● **What is required**
An exact reprint of the listing is required, with no pictures included.

● **Source data**
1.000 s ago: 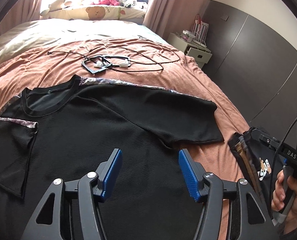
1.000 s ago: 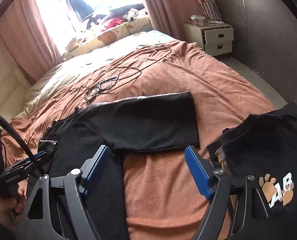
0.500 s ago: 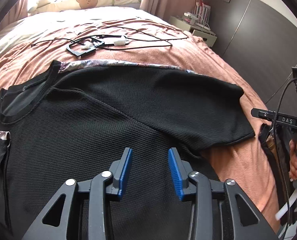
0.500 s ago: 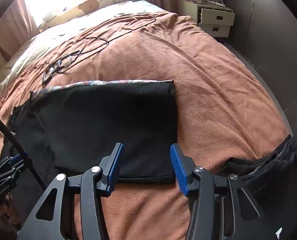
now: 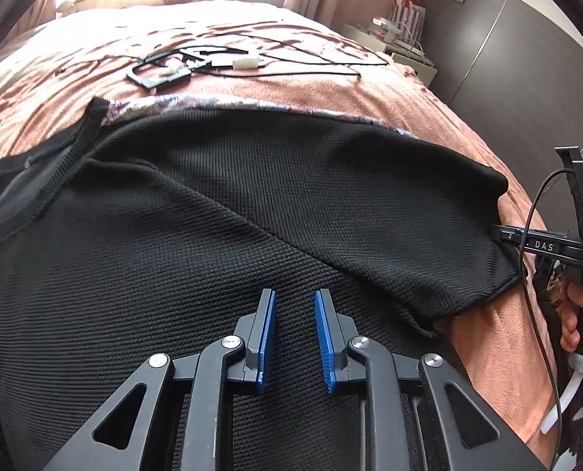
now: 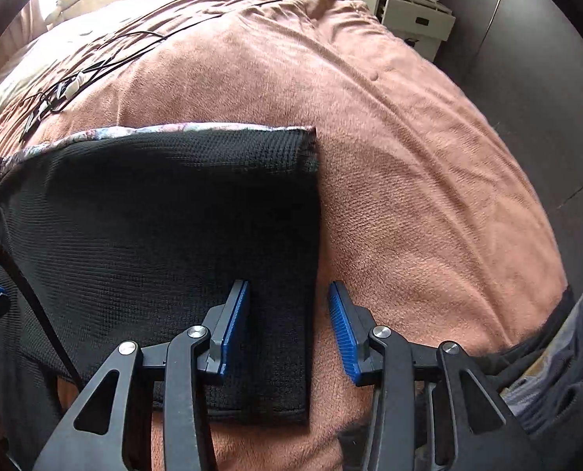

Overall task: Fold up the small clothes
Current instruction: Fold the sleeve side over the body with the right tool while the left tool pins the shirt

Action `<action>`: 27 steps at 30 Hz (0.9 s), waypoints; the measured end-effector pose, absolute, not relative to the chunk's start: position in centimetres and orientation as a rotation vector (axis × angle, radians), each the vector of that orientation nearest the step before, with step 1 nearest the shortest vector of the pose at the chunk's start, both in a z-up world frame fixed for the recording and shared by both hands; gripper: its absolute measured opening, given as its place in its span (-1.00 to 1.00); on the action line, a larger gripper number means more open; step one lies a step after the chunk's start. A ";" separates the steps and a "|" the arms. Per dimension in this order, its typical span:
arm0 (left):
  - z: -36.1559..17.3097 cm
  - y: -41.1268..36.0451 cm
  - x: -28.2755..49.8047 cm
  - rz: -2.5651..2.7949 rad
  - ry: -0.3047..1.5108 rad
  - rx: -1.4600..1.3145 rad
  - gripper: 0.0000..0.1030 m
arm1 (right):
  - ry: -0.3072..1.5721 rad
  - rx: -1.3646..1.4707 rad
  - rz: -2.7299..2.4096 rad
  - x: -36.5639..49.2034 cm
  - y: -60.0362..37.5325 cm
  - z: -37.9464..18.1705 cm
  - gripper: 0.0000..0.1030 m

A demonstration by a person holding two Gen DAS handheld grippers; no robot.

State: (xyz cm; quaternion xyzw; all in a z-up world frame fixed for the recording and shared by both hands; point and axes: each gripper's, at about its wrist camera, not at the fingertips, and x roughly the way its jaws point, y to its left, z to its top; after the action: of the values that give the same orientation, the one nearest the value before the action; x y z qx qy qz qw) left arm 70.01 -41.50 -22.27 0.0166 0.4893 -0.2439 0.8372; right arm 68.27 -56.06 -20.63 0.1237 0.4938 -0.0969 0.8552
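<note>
Two grippers over one black T-shirt (image 5: 197,259) laid flat on the brown blanket (image 6: 429,165) of the bed, collar toward the bed's left side, one sleeve (image 6: 166,212) spread out toward the right edge. Left gripper (image 5: 293,302): jaws have just been closing, now narrow but still apart; blue pads hover over the chest fabric near the armpit seam, nothing pinched between them as far as visible. Probable purpose: pin or pinch the body while the sleeve is folded. Right gripper (image 6: 287,294): jaws also just closing, still apart, straddling the sleeve's cuff edge, one pad over black knit, the other over blanket. Not yet clamped. Judgement: first sleeve fold is just starting. Cables (image 5: 291,66) lie near the far edge, well apart from the shirt.
</note>
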 end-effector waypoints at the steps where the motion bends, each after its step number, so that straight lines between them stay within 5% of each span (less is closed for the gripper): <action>1: -22.5 -41.5 70.1 -0.514 1.040 0.036 -0.57 | 1.030 0.274 -0.197 68.3 -56.2 -20.9 -0.25; 3: -22.7 -41.6 70.1 -0.512 1.036 0.038 -0.57 | 1.014 0.298 -0.177 68.6 -56.5 -21.2 -0.37; 5: -22.6 -41.6 70.0 -0.511 1.036 0.033 -0.57 | 0.993 0.325 -0.148 68.6 -56.5 -20.9 -0.95; 27: -16.4 -38.0 68.2 -0.483 1.019 -0.032 -0.49 | 0.775 0.220 0.011 63.5 -49.6 -8.5 -0.96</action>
State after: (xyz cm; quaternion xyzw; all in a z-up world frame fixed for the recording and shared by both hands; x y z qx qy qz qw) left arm 68.24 -38.03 -16.41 -0.0150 0.4830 -0.2288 0.8450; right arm 63.51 -49.60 -8.46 0.1068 0.3773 0.0052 0.9199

● **Result of the task**
1.000 s ago: 
1.000 s ago: 
0.500 s ago: 
0.500 s ago: 
now: 
now: 

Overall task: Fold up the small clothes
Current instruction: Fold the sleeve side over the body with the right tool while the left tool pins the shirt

Action `<action>`: 27 steps at 30 Hz (0.9 s), waypoints; the measured end-effector pose, absolute, not relative to the chunk's start: position in centimetres and orientation as a rotation vector (axis × angle, radians), each the vector of that orientation nearest the step before, with step 1 nearest the shortest vector of the pose at the chunk's start, both in a z-up world frame fixed for the recording and shared by both hands; gripper: its absolute measured opening, given as its place in its span (-1.00 to 1.00); on the action line, a larger gripper number means more open; step one lies a step after the chunk's start. A ";" separates the steps and a "|" the arms. Per dimension in this order, its typical span:
arm0 (left):
  - z: -36.1559..17.3097 cm
  - y: -41.1268..36.0451 cm
  - x: -28.2755..49.8047 cm
  - rz: -2.5651..2.7949 rad
  - ry: -0.3047..1.5108 rad
  - rx: -1.4600..1.3145 rad
  - gripper: 0.0000..0.1030 m
arm1 (right):
  - ry: -0.3072..1.5721 rad
  - rx: -1.3646..1.4707 rad
  - rz: -2.7299..2.4096 rad
  - x: -36.5639..49.2034 cm
  - y: -60.0362..37.5325 cm
  - z: -37.9464..18.1705 cm
  - gripper: 0.0000..0.1030 m

A demonstration by a person holding two Gen DAS handheld grippers; no robot.

State: (xyz cm; quaternion xyzw; all in a z-up world frame fixed for the recording and shared by both hands; point and axes: each gripper's, at about its wrist camera, not at the fingertips, and x roughly the way its jaws point, y to its left, z to its top; after the action: of the values that give the same orientation, the one nearest the value before the action; x y z qx qy qz qw) left arm 70.01 -41.50 -22.27 0.0166 0.4893 -0.2439 0.8372; right arm 68.27 -56.06 -20.63 0.1237 0.4938 -0.0969 0.8552
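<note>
Two grippers over one black T-shirt (image 5: 197,259) laid flat on the brown blanket (image 6: 429,165) of the bed, collar toward the bed's left side, one sleeve (image 6: 166,212) spread out toward the right edge. Left gripper (image 5: 293,302): jaws have just been closing, now narrow but still apart; blue pads hover over the chest fabric near the armpit seam, nothing pinched between them as far as visible. Probable purpose: pin or pinch the body while the sleeve is folded. Right gripper (image 6: 287,294): jaws also just closing, still apart, straddling the sleeve's cuff edge, one pad over black knit, the other over blanket. Not yet clamped. Judgement: first sleeve fold is just starting. Cables (image 5: 291,66) lie near the far edge, well apart from the shirt.
</note>
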 end-effector waypoints at the steps where the motion bends, each after its step number, so that straight lines between them stay within 5% of each span (less is closed for the gripper): <action>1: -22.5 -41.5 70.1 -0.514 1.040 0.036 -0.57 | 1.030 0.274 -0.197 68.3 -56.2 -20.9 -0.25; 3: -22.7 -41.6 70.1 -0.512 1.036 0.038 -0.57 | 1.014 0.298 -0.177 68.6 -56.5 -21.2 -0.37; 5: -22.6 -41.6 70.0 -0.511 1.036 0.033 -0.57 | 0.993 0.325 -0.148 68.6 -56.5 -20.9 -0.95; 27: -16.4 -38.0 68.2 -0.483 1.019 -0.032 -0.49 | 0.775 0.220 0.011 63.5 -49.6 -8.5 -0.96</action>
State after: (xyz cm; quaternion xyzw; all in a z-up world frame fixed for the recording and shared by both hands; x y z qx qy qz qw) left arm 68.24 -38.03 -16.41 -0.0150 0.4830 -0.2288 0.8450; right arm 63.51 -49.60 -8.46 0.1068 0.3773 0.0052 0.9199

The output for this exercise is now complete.